As per the ideation phase, there were multiple data issues that were reported and need prioritisation in the MDM requirement.
|1||There is a duplication of master flight data in each flight information system||P1|
|2||Changes to the master flight data are carried out in only one system which causes the value to P4 be inconsistent. As a result, daily flights on system often do not appear.||P2|
|3||Frequent data input errors that cause poor data quality are explained by differences in passenger data entered in the system 1 and system .||P3|
The naming of attributes and different data formats between applications.

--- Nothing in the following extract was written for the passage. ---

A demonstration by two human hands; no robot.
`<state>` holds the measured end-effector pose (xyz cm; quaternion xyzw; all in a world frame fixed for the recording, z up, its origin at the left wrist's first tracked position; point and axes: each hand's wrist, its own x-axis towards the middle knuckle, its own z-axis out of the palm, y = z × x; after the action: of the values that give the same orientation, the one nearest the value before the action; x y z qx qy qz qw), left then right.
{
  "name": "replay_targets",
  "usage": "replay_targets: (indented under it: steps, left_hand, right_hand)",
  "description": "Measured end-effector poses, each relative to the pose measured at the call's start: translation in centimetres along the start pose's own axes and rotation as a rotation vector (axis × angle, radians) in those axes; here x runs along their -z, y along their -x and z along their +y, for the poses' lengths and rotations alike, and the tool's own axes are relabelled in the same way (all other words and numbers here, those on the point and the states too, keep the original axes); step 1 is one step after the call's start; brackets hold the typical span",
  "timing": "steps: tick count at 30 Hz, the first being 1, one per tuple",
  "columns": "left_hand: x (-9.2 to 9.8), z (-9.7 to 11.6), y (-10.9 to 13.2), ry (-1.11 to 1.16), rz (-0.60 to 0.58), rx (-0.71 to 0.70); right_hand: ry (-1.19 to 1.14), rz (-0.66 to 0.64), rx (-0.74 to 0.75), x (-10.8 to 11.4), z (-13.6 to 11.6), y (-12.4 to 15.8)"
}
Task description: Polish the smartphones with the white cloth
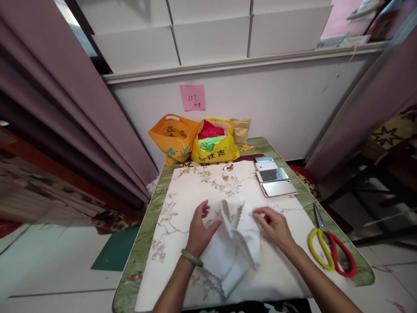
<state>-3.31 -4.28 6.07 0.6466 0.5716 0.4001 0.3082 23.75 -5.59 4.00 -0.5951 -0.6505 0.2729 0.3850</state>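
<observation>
A white cloth (228, 256) with scalloped edges stands loosely folded and partly raised near the front of the table, its upper edges parted. On its left side is my left hand (202, 228), a green bangle on the wrist. The fingers are spread from the thumb, and the thumb tip reaches the cloth. My right hand (276, 227) is at the cloth's upper right edge, with thumb and forefinger pinched together on it. Its other fingers are curled.
Scissors (329, 248) with yellow and red handles lie at the right edge. Several phones (278, 188) line the right side. A small bottle (225, 174) stands behind the cloth. An orange bag (176, 139), a yellow bag (216, 152) and a brown pouch (241, 130) stand against the wall.
</observation>
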Motion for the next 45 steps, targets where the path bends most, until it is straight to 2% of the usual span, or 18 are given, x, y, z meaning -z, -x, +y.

Following steps were planned for design and development phase:
- Identify data that is used frequently
- Identify data that affects the business
- Create standard data integration
- Manage metadata
- Determine data consistency
- Determine data stewardship, data management policies and procedures
Data Source Matrix Creation
Below is the sample data source matrix that was created for the flight operations system
|1||Scheduled Flight||DS1||App1||User 1||Relational data|
|2||Unscheduled flight, airport, airplane,aircraft||DS2||App2||User 2||Relational data|
- Data Flow Diagram: DFD were created to describe business process flight data flow between applications and the users involved.
- Entity Relationship Diagram : Data Flow Diagram (DFD) that have been made was used as a reference to create entity relationship diagrams for master data repository
Implementing MDM on AWS
Amazon Web Services (AWS) data lakes provide an exceptional solution for attaining unparalleled data management excellence by seamlessly capturing and facilitating the availability of high-quality data to analysts in a manner that is both efficient and cost-effective.
- Build data products for relevant domains (like flight, passenger, and loyalty), separating storage from compute.
- Augment the single view of customer data as a service by using an MDM tool to create a customer master. A simple MDM with customer identification and deduplications can also be built using machine learning (ML) transforms in AWS Glue. This ML transformation identifies duplicates in loyalty membership and customers that have not signed up for loyalty membership. This information allows for clearly identifying customers that have significant travel beyond loyalty members.
- In the operational data store, use managed services and purpose- built databases with microservice and event-driven patterns. This enables you to deprecate expensive on-premises infrastructure (like operational databases, service-oriented architecture (SOA) infrastructure, and message-oriented middleware), replacing it with architecture components that allow you to scale based on client adoption.
- Use open standards to build a data lake using the same data as in the operational data platform. Use a read-pattern schema to make the raw data and curated data readily available for all user roles.
- For well-known query patterns, build standard enterprise-datawarehouse schemas and data marts in Amazon Redshift. For ad-hoc query requirements, publish the data catalog in AWS Glue and use Amazon Athena for querying the data lake directly. Extend the data warehouse based on your specific needs.
- Use Amazon SageMaker to provide standard artificial intelligence (AI) and machine learning (ML) models for customer segmentations and lifetime value. Also, use SageMaker to build your own models on top of the data lake.